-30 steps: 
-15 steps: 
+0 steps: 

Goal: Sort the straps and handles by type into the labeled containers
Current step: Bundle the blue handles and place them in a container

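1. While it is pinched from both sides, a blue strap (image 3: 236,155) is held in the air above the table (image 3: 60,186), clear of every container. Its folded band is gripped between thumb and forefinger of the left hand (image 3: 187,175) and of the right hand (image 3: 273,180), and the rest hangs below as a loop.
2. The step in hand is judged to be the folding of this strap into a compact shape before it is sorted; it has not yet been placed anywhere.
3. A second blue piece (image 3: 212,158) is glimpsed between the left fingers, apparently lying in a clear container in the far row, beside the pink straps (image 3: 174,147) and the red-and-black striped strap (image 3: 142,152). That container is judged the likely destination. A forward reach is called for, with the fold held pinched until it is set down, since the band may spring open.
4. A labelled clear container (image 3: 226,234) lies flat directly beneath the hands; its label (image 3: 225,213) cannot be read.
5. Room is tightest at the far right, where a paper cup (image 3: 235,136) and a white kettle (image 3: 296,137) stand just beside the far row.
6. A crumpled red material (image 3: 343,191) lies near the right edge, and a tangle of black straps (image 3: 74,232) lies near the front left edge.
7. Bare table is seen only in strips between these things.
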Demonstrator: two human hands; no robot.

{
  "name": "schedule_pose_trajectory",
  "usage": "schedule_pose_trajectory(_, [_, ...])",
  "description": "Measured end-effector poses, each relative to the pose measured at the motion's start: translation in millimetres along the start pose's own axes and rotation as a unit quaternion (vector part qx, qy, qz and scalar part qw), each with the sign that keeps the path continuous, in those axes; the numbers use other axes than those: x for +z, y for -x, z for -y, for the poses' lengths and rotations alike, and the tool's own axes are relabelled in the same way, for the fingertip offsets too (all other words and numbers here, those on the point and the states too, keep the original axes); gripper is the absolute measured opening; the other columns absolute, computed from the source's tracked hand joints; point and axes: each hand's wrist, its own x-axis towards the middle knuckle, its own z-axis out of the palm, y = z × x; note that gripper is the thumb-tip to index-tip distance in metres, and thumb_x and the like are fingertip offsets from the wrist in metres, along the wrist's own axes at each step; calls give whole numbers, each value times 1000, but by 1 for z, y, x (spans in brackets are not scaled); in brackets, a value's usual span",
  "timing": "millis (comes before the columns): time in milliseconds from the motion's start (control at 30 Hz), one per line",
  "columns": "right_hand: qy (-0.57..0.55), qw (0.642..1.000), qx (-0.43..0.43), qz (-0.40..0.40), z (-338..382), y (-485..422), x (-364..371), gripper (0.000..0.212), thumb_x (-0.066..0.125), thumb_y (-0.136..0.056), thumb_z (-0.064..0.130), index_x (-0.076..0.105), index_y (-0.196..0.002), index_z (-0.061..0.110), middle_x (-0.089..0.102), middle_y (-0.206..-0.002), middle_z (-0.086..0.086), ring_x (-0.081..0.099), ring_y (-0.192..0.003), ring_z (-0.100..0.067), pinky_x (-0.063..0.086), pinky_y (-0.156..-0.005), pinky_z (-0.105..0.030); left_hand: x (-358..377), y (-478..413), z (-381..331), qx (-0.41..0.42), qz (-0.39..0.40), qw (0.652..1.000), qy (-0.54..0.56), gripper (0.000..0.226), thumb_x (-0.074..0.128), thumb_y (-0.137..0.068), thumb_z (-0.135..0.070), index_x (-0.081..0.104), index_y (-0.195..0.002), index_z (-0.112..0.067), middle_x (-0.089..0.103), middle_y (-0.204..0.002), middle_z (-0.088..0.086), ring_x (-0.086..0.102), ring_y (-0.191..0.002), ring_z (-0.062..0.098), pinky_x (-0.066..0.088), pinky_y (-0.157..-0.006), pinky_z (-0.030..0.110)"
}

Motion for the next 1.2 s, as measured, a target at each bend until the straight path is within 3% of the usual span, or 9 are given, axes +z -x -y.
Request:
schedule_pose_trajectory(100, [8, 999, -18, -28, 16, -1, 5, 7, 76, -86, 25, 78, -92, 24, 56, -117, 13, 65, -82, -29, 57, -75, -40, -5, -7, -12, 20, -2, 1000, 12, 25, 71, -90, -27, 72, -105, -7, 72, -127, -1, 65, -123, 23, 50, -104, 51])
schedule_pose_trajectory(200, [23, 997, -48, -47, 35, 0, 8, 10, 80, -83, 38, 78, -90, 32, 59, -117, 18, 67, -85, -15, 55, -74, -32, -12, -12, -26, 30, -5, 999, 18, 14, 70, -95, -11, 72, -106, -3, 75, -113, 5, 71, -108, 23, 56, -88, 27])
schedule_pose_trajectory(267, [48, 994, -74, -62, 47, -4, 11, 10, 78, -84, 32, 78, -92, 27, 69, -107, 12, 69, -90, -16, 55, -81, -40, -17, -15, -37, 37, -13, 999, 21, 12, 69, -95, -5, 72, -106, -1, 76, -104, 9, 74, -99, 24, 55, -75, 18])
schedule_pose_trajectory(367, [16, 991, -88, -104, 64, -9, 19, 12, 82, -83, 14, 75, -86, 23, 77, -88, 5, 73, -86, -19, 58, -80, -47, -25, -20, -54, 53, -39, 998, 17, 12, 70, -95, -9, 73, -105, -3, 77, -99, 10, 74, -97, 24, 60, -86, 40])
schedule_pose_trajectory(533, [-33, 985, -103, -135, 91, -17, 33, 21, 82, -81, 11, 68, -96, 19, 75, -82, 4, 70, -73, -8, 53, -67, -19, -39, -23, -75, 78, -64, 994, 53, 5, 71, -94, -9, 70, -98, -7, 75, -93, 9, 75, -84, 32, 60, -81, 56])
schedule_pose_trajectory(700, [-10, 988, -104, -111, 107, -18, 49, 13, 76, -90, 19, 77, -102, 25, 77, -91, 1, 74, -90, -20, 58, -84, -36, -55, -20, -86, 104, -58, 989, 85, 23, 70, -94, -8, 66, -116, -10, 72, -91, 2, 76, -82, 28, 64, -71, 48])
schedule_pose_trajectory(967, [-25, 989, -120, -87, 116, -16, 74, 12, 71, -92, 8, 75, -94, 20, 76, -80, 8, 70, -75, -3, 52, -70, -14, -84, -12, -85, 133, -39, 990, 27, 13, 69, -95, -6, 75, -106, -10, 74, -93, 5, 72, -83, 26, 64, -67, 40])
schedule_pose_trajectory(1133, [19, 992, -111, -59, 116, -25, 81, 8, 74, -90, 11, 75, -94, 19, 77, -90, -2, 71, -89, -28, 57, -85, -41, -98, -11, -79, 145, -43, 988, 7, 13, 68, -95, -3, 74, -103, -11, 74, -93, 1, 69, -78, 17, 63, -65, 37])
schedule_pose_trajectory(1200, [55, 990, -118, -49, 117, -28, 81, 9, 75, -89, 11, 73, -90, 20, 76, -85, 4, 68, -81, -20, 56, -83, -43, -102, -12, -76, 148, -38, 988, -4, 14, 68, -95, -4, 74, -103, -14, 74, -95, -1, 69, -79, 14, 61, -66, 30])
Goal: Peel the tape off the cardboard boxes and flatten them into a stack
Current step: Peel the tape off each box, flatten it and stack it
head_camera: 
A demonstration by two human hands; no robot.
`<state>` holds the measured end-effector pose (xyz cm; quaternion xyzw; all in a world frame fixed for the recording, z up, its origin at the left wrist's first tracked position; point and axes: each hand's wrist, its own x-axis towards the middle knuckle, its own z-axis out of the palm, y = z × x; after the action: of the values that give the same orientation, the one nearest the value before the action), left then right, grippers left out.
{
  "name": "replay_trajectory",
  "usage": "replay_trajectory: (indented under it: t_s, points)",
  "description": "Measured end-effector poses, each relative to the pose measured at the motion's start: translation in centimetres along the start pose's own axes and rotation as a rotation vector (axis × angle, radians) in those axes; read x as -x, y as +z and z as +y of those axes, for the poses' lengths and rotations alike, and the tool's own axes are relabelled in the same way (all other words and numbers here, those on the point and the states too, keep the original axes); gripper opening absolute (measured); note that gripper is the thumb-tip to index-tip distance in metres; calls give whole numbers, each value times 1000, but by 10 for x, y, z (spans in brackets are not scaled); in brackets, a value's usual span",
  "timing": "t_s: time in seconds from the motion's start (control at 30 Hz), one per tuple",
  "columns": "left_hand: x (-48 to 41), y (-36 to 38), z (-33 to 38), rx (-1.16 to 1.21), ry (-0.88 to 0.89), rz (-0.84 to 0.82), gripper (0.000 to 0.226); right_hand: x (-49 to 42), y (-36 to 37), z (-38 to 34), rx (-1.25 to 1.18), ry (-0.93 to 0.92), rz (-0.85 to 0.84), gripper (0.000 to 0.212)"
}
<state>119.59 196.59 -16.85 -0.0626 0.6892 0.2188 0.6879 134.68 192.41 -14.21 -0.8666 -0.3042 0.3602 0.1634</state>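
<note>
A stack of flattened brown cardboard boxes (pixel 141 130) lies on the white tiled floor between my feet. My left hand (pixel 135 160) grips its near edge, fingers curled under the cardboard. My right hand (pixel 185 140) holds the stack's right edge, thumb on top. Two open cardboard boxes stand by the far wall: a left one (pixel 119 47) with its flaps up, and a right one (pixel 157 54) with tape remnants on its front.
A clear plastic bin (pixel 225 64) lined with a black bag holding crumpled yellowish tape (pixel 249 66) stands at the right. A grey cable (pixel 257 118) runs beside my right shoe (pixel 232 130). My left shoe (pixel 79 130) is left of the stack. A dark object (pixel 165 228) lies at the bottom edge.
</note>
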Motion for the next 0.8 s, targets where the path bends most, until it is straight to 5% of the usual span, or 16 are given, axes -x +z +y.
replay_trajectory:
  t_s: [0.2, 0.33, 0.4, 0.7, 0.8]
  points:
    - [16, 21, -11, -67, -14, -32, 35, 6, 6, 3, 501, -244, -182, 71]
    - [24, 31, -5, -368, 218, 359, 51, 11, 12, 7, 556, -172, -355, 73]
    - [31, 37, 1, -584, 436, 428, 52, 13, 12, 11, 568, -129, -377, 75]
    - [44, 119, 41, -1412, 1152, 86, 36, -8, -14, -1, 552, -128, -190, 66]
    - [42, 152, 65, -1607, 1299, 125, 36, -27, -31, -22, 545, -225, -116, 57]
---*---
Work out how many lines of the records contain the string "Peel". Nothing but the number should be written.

_Task result_: 2